_TASK REQUIREMENTS_
Scan the records below for the line with "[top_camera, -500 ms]" and the line with "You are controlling", and retype that range exactly, both ends included, pictures excepted.

Items from a data source:
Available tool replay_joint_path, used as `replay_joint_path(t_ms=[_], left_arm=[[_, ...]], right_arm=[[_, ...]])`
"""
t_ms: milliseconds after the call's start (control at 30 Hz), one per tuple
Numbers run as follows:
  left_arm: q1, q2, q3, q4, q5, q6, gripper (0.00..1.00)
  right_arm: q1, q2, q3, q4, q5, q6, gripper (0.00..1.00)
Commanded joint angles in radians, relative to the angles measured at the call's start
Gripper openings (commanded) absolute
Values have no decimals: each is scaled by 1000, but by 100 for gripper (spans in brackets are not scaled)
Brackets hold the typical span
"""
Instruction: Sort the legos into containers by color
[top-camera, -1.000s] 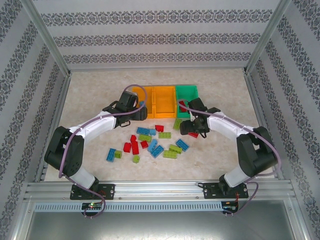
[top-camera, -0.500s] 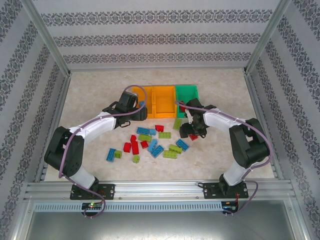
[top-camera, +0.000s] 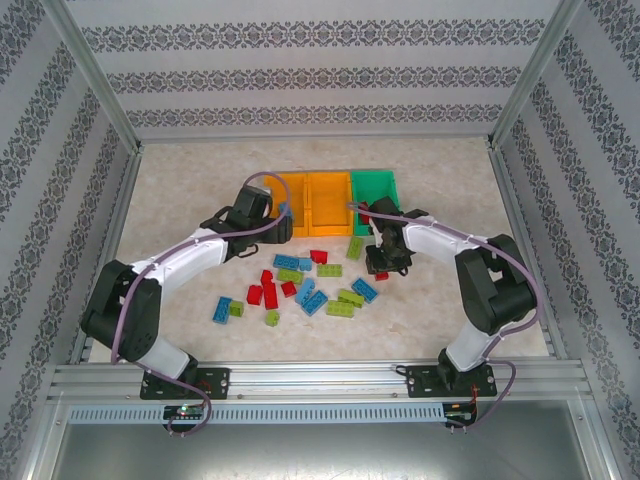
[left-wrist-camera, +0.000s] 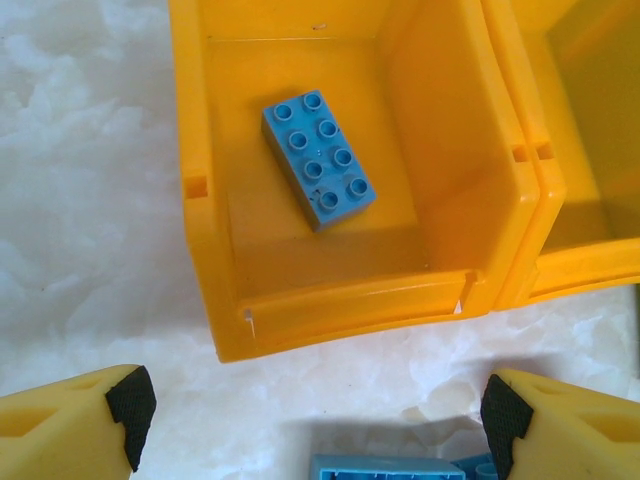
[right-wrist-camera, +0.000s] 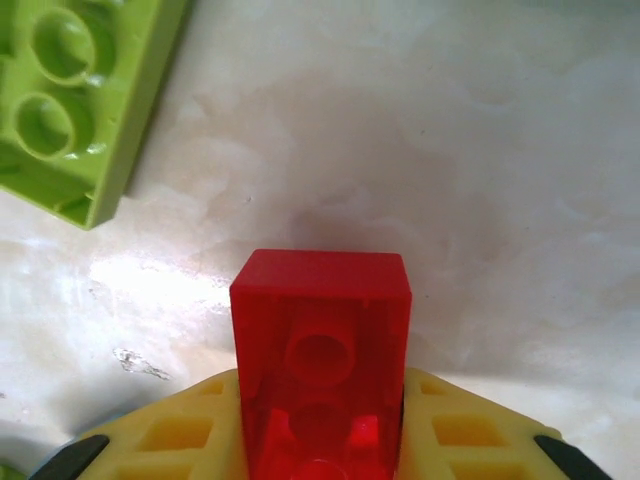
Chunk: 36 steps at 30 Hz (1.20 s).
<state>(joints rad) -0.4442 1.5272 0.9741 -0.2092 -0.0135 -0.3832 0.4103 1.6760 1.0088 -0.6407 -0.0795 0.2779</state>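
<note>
Mostly unsorted: we see one blue lego (left-wrist-camera: 318, 160) binned — right gripper (right-wrist-camera: 320, 445) clamps a red lego (right-wrist-camera: 320, 330), left gripper (left-wrist-camera: 318, 405) apart.

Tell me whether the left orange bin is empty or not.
Not empty: the left orange bin holds one blue brick, lying studs up.

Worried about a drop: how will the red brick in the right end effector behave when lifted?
Probably stiff: the red brick looks like hard moulded plastic. Likely light, being small. Its glossy sides might slip.
</note>
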Motion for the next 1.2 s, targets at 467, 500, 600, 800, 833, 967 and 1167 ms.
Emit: replay_joint_path(t_ms=[467,500,600,800,833,967,1167], left_arm=[[-19,-187,-154,-119,-48,-74,88],[-33,-196,-162,-137,-55,-83,88],[-94,-210,-173,-202,-117,-120,88],[-200,-255,-202,-290,-174,-214,88],[-216,-267,-211,-303,-180,-232,88],[-295,-327,-247,-342,-191,-290,86],[-414,-378,-318,-375,-168,-356,80]], right_arm=[[-169,110,319,144,-56,40,30],[-175,142,348,139,-55,41,32],[-186,206,410,128,-65,44,38],[-190,263,455,126,-70,41,51],[-191,264,453,131,-76,41,56],[-186,241,430,159,-118,39,66],[-174,167,360,203,-127,36,72]])
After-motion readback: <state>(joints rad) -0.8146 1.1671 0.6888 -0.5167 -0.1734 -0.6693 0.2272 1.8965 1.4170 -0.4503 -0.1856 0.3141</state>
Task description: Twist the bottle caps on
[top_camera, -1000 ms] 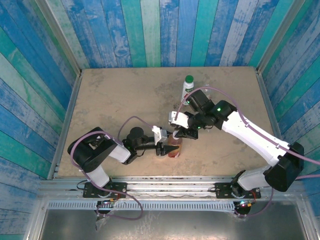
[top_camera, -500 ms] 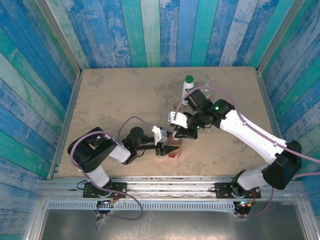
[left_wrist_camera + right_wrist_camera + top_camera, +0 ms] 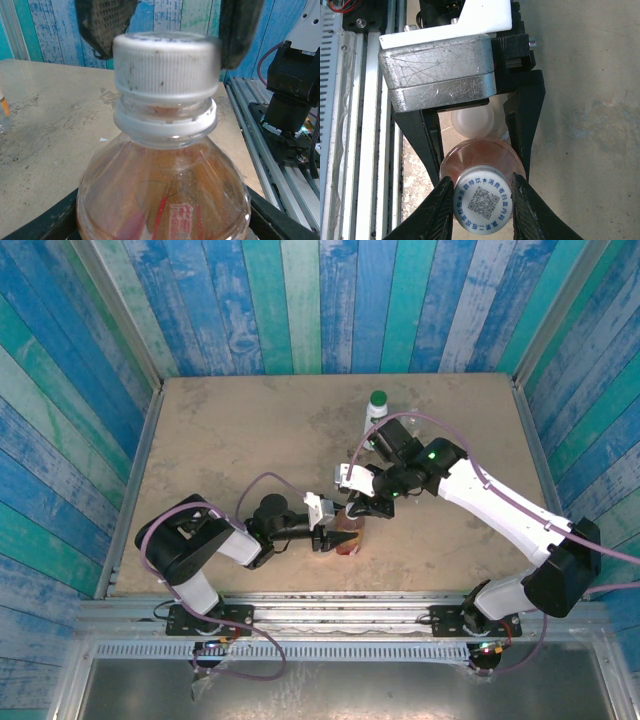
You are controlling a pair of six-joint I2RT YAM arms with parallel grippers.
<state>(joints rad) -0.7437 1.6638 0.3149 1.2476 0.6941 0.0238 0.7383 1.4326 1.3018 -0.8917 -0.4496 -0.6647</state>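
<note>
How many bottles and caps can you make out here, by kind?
Small plastic bottles: 2, the white labelled bottle and the amber drink bottle
Round plastic caps: 2, the dark green cap and the pale grey cap
Total: 4. A pale round shape beside the amber bottle is too unclear to count.
</note>
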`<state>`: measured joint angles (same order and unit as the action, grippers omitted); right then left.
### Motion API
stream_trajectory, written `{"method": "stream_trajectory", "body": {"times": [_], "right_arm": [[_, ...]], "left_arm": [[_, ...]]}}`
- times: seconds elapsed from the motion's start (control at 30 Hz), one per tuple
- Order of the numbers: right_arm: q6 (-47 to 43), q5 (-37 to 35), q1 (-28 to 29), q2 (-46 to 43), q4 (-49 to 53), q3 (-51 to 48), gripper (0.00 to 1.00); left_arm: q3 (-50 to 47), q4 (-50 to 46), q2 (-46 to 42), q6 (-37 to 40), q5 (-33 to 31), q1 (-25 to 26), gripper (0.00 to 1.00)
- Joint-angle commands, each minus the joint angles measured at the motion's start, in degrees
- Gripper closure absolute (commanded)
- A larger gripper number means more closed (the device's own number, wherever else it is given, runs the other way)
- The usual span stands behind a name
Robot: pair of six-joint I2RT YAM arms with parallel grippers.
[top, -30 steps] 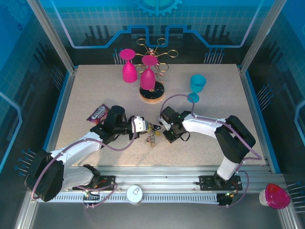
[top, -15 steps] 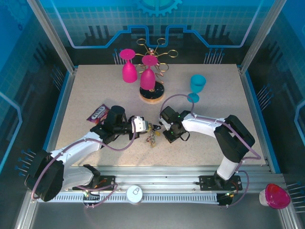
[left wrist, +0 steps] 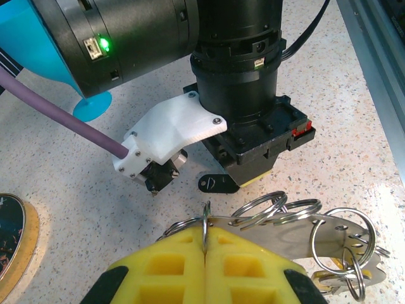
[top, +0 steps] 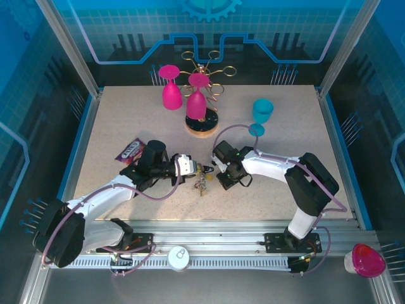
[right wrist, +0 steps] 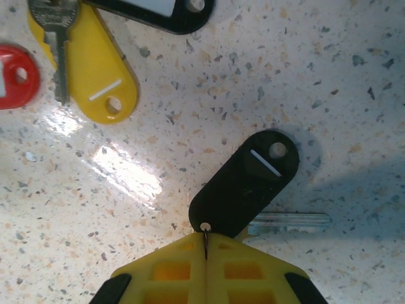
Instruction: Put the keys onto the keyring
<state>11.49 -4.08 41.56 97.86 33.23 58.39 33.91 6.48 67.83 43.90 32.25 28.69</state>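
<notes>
Speckled tabletop (top: 126, 114); left gripper (left wrist: 205, 233) tight on keyring (left wrist: 183, 223), right gripper (right wrist: 205, 239) (likewise tight) on black-tagged key (right wrist: 247, 180)

The speckled beige surface (top: 126, 120) spreads flat around the left gripper (left wrist: 204, 239) and the right gripper (right wrist: 204, 246), with a bright glare patch (right wrist: 126, 174) just left of the right one. Beyond both, translucent blue walls (top: 285, 25) with grid and gear patterns enclose it. Behind them, an aluminium rail (top: 221, 244) borders the near edge.

Right fingers (right wrist: 166, 273) now fully together.
</notes>
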Motion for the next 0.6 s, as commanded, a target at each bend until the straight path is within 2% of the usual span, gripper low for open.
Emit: {"method": "stream_trajectory", "body": {"times": [0.0, 0.3, 0.47, 0.57], "right_arm": [[-1.47, -0.68, -0.52, -5.14, -0.11, -0.26, 1.0], [-8.93, -6.44, 1.06, -17.92, -6.05, -4.35, 1.0], [-13.99, -0.33, 1.08, -25.1, -11.69, -7.58, 1.0], [-16.48, 7.2, 0.07, -29.05, -16.26, -11.08, 1.0]], "left_arm": [[-0.07, -0.58, -0.02, 1.36, -0.15, 0.35, 1.0], [-0.24, -0.09, -0.49, 1.37, -0.5, 0.4, 1.0], [-0.42, 0.53, -0.56, 1.13, -0.52, 0.4, 1.0], [-0.49, 0.97, -0.58, 0.71, -0.28, 0.36, 1.0]]}}
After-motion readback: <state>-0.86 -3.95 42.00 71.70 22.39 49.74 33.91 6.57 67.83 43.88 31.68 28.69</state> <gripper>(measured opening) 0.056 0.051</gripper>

_TASK OUTPUT_
[top_camera, -500 ms] 
[left_wrist_camera + right_wrist_camera + top_camera, +0 ms] 
You are controlling a pair of six-joint I2RT YAM arms with parallel grippers.

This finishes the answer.